▶ _Exercise_
Return precisely the opening lines of the listing below, ending with the line that contains "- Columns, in".

▶ _Data extract_
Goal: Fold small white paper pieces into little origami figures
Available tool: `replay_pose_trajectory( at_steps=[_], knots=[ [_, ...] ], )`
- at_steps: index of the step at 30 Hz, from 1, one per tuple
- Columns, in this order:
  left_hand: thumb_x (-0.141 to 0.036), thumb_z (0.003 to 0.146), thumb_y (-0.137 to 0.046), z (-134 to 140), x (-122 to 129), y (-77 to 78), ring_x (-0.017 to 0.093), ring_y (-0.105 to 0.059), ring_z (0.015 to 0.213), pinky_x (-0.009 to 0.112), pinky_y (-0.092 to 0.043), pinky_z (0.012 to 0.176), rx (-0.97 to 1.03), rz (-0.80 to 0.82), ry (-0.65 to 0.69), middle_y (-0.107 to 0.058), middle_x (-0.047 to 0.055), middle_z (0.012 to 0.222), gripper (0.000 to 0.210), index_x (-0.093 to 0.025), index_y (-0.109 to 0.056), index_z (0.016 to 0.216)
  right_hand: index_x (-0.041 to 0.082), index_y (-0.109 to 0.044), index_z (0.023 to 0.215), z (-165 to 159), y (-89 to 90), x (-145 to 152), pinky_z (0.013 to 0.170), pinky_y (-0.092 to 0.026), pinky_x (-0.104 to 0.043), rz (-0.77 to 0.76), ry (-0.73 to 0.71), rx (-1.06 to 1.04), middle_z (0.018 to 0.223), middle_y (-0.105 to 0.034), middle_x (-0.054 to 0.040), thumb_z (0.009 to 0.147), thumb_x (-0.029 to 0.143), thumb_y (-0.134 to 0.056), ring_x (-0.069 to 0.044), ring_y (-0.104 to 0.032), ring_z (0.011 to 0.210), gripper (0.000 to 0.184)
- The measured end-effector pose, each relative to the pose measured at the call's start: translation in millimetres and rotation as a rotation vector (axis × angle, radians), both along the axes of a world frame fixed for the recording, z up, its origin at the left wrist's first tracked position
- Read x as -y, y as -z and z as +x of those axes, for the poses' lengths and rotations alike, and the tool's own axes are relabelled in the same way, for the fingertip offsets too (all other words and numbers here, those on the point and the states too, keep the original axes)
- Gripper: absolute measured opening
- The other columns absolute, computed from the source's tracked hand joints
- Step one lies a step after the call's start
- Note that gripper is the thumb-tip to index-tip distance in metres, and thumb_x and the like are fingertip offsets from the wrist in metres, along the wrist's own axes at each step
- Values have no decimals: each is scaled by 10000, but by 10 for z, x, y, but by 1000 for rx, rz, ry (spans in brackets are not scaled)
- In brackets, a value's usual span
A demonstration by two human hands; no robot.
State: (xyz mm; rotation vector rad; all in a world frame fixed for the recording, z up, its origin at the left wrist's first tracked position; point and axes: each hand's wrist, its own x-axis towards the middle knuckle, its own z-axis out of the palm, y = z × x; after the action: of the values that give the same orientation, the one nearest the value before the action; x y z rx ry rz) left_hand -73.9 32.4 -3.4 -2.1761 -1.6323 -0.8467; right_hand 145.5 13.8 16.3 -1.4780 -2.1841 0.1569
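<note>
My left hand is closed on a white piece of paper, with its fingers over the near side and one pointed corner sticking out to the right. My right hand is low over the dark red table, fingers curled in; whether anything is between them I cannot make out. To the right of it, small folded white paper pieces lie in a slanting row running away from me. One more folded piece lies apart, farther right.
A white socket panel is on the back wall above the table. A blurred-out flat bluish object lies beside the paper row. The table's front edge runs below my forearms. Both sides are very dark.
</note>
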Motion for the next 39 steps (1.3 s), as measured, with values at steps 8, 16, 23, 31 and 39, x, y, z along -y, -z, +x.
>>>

▶ _Task output_
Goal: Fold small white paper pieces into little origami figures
Available tool: `replay_pose_trajectory( at_steps=[_], knots=[ [_, ...] ], )`
- at_steps: index of the step at 30 Hz, from 1, one per tuple
- Columns, in this order:

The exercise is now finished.